Mais l'influence de Mme Guyon et de Fénelon dans la maison royale de Saint-Cyr suscita la méfiance de Mme de Maintenon ; pour défendre Mme Guyon, il fut fait appel en 1693 à l'arbitrage de Bossuet ; l'évêque de Meaux était assez favorable à Fénelon, mais sa formation intellectuelle et théologique, sa sensibilité aussi le rendaient peu capable de comprendre vraiment la mystique ; cela explique les graves équivoques qui caractérisent sa lecture des textes de Mme Guyon et ses jugements sur les mystiques. Pour éclaircir les choses, Mme de Maintenon accepta l'idée d'entretiens entre Bossuet, Noailles, évêque de Châlons, Tronson et Fénelon : les articles rédigés à Issy à la fin de ces conférences (1694) ne donnèrent cependant pas de la mystique une définition acceptable par tous sans réticences ; aussi, peu après, Bossuet et Fénelon, chacun de son côté, se jugèrent dans la nécessité d'élaborer une interprétation : l'Explication des maximes des saints (1697) de Fénelon analyse méthodiquement les états d'amour de Dieu distingués selon leur degré de désintéressement jusqu'au « pur amour » ; l'Instruction sur les états d'oraison de Bossuet, publiée peu après, est moins un traité qu'une réfutation des mystiques où l'on retrouve les arguments de l'antimysticisme repensés par Bossuet dans le sens d'un net intellectualisme.
Fénelon en appela à Rome ; d'où le double théâtre de la querelle ; à Paris, Bossuet et Fénelon publièrent de nombreux ouvrages théologiques et la polémique devint très personnelle avec la violente Relation sur le quiétisme de l'évêque de Meaux ; à Rome, les intrigues du neveu de Bossuet et les pressions politiques ne furent pas étrangères à la condamnation de Fénelon : la division des examinateurs montrait en effet la complexité des problèmes théologiques et la difficulté qu'il y avait à distinguer le quiétisme et la mystique orthodoxe. Par le bref Cum alias (1699), Innocent XII condamnait, sans les qualifier d'hérétiques, vingt-trois propositions tirées des Maximes des saints : c'était la fin du quiétisme.
L'antiquiétisme devint alors l'argument de ceux qui s'opposaient à la mystique ; le courant mystique fut, au moins dans l'Église catholique, tari ou contraint de mener une vie souterraine.
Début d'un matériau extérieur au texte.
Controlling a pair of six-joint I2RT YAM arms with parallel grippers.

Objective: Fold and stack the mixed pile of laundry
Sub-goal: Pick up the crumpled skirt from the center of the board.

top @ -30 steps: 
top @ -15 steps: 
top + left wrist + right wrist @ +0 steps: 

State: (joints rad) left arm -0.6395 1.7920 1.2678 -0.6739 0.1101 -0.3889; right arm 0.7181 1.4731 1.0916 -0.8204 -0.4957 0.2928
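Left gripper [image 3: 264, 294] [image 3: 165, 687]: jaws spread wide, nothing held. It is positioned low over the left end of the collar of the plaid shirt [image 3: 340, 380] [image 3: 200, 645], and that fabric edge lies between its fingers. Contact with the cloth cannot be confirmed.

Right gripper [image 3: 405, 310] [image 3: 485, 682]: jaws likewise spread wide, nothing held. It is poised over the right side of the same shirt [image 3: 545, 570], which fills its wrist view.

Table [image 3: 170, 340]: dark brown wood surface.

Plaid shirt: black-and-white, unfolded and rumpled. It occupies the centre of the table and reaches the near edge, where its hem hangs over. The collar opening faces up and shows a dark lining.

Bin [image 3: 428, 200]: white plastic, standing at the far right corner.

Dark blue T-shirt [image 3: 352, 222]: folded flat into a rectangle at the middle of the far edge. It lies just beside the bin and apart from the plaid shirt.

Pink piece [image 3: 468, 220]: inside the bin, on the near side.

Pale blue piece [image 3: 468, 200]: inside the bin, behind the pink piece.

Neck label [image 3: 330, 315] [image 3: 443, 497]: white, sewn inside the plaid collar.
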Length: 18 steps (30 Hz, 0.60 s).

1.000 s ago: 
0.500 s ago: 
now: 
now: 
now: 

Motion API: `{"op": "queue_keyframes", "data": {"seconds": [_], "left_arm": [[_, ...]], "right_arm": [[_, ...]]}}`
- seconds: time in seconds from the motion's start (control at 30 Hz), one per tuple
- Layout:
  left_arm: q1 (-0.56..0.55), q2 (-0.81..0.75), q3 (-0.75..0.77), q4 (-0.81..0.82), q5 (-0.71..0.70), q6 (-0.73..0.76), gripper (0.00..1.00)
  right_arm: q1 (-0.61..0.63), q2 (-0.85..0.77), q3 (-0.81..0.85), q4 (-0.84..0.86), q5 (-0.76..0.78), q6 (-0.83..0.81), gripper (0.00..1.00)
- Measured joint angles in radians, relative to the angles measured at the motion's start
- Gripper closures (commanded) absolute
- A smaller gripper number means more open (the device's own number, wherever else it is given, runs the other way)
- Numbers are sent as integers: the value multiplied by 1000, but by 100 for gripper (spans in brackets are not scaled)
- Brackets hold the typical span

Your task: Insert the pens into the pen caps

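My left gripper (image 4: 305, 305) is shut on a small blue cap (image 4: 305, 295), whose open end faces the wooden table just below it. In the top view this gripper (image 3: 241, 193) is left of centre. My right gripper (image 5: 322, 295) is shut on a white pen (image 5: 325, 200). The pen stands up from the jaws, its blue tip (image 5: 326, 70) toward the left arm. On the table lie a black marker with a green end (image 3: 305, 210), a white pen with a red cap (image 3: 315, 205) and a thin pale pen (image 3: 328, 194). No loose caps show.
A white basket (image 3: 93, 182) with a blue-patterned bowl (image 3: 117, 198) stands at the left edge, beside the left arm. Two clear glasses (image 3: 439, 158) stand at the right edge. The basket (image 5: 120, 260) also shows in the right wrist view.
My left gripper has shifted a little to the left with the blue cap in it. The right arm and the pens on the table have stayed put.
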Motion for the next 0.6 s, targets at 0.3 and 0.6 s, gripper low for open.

Dans les pays protestants, au sein des milieux piétistes ou illuministes, l'influence de Mme Guyon et de Fénelon resta importante et cette tradition quiétiste fut une des voies par lesquelles se prépara, en marge des Églises, le renouveau mystique de la fin du xviiie siècle : le méthodisme de Wesley y puisera une part de son inspiration.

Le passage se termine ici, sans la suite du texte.